Note de l’iranologue Vardan Voskanyan. « Il semble que le dictateur de Bakou ait obtenu plus que ce dont il rêvait, des territoires occupés non seulement d’Artsakh, mais aussi d’Arménie, donc Berdzor, aujourd’hui, malheureusement, une ville semi-fantôme, n’est presque rien, et son désir de la reprendre est  » illogique « .

Mais, en plus de tout le reste, Berdzor est l’un des derniers symboles de la gloire victorieuse des armées arméniennes dans la période post-indépendance, qui nous rappelle chaque jour notre récent passé héroïque pas si lointain, alors, de l’avis des barbares, nous devrions être privé aussi, non seulement du corps mais évidemment de l’esprit de l’Arménie.
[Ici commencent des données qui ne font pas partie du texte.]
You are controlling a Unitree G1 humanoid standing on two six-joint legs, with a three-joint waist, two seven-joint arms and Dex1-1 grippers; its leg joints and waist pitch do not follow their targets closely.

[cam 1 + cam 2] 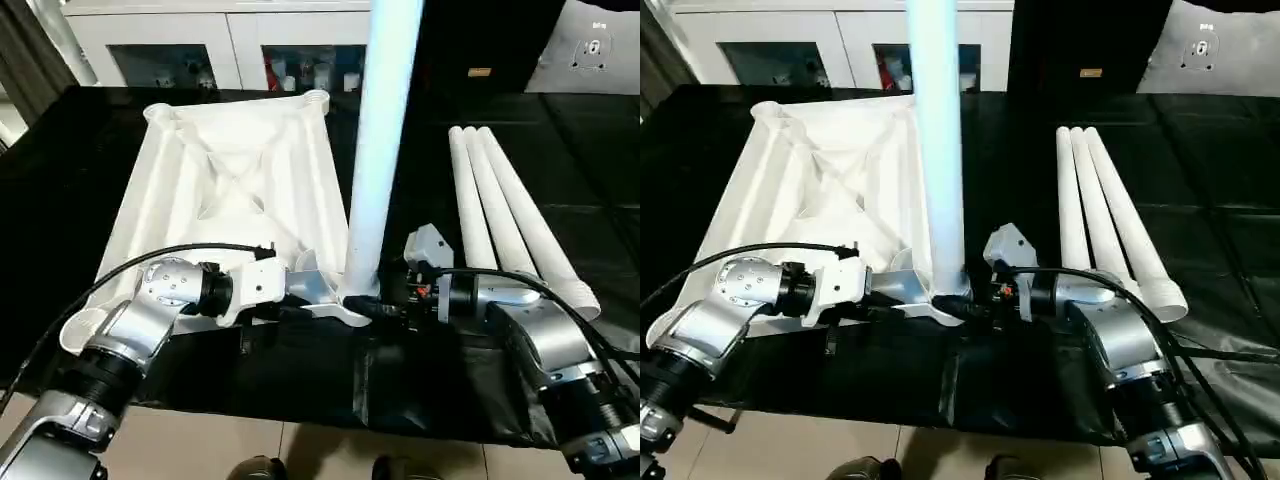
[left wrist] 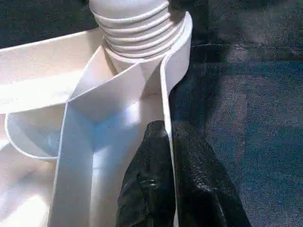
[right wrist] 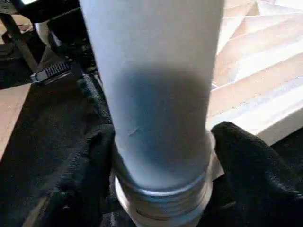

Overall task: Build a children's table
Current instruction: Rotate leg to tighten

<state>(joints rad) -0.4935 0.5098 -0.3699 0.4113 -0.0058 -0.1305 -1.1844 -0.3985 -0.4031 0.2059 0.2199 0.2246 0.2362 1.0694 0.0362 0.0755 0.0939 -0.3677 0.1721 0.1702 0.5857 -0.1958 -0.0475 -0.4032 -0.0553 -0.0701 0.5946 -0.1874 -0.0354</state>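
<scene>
Right wrist view: right end effector (image 3: 161,170) straddles leg (image 3: 156,94), contact unclear | left end effector (image 2: 173,189) clenched on tabletop rim (image 2: 166,104)

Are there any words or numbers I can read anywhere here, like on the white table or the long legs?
No readable text anywhere.
Small orange label on the dark cabinet at the back: too small to read.
White printed mark on the pale grey cover in the far corner: too blurred to read.
White plastic tabletop, upright white cylindrical leg and three loose white legs: plain, no writing.
</scene>
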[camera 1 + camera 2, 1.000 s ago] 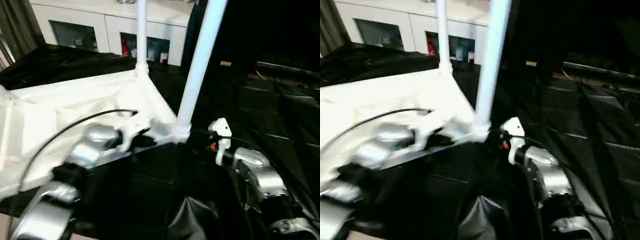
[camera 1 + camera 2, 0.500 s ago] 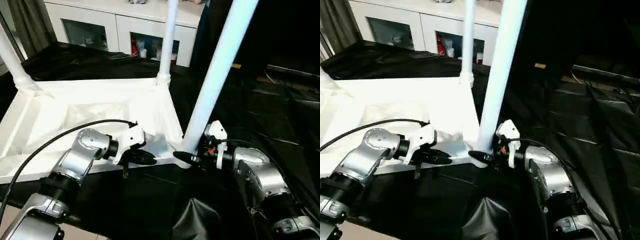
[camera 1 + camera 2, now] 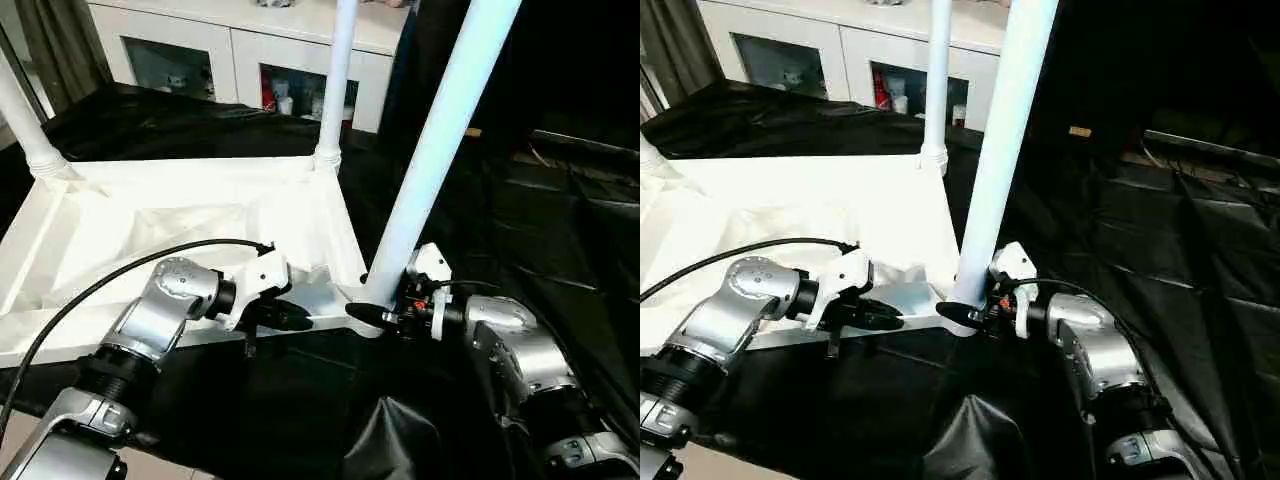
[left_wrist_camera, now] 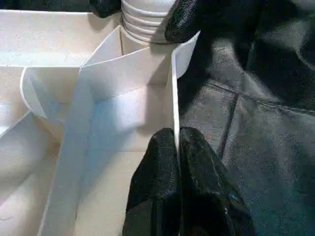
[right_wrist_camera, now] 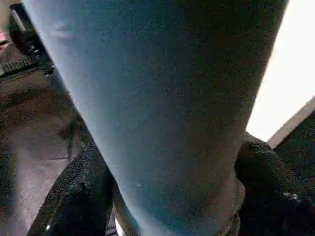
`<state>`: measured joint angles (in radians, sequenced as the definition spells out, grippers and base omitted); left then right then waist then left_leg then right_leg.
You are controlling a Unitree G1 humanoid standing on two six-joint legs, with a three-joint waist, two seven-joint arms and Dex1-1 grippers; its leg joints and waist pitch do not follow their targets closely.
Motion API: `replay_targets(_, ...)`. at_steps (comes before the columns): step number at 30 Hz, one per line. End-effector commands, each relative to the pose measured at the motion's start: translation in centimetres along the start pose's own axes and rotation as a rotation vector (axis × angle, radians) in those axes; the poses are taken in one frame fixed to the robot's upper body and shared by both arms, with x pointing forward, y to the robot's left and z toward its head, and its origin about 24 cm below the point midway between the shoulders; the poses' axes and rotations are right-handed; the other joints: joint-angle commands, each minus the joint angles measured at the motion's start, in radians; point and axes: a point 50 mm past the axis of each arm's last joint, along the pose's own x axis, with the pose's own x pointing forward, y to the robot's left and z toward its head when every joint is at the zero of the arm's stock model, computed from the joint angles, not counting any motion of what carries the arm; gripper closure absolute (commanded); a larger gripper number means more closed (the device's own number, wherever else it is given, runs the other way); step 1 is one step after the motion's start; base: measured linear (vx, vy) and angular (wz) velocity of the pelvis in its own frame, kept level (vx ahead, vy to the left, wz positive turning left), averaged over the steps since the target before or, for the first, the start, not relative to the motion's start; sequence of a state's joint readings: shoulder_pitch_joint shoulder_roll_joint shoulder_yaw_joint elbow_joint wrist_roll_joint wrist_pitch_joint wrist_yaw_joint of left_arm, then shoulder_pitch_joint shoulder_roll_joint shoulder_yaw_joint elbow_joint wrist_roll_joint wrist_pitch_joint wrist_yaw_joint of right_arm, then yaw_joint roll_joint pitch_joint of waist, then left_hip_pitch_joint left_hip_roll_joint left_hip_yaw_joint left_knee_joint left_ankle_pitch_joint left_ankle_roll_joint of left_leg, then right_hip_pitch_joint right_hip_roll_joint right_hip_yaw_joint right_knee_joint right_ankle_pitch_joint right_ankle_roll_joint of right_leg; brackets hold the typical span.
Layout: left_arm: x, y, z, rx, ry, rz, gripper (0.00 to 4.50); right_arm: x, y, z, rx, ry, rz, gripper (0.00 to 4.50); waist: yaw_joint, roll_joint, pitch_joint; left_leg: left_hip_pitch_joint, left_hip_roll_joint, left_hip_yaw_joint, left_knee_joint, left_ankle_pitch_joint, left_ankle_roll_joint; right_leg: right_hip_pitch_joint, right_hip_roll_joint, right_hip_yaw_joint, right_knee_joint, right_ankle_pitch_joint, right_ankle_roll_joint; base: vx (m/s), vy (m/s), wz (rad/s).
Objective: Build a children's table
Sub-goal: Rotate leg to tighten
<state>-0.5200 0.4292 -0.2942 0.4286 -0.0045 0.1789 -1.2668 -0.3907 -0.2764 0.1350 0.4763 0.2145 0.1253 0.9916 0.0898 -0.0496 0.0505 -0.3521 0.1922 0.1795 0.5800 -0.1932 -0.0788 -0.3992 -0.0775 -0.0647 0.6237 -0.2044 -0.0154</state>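
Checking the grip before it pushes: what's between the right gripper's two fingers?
The base of the near table leg, just above its corner socket; the right wrist view shows a finger on either side of it.

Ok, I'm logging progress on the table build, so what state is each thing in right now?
Tabletop: upside down on the black cloth, ribbed underside up.
Near leg: upright in its corner socket, leaning a little.
Far leg: standing in its socket.
Left leg: standing in its socket.
Left gripper: shut on the tabletop's thin rim.
Right gripper: fingers either side of the near leg's base.
Cabinet: glass doors closed.
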Motion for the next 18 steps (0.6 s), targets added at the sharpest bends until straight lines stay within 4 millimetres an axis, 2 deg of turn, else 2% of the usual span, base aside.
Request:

Berdzor n’est pas seulement une zone habitée, ce n’est pas une voie de communication, ce n’est pas un gazoduc ou un câble internet, Berdzor est l’un des symboles qui « montre » que l’Arménie, en tant que nation et État, peut avoir de son esprit, la possibilité d’écraser l’ennemi, de l’écraser héroïquement, de l’écraser à l’improviste, de l’écraser en piétinant le stéréotype séculaire de l’invincibilité des barbares et du fait que nous sommes « misérables et impuissants ».

Berdzor n’est pas seulement un lieu ou une ville, Berdzor est une forteresse de notre esprit, où l’ennemi cherche à entrer non pas avec une gloire de la bataille, comme nous, les dignes enfants de ce haut plateau sacré, l’avons fait, mais avec des « portes » ouvertes par une misérable signature.L’Arménie Occidentale rappelle que Berdzor a toujours été arménienne et que ce n’est qu’au prix d’efforts qu’elle le restera. Il faut créer les conditions pour que la population puisse y vivre et y construire.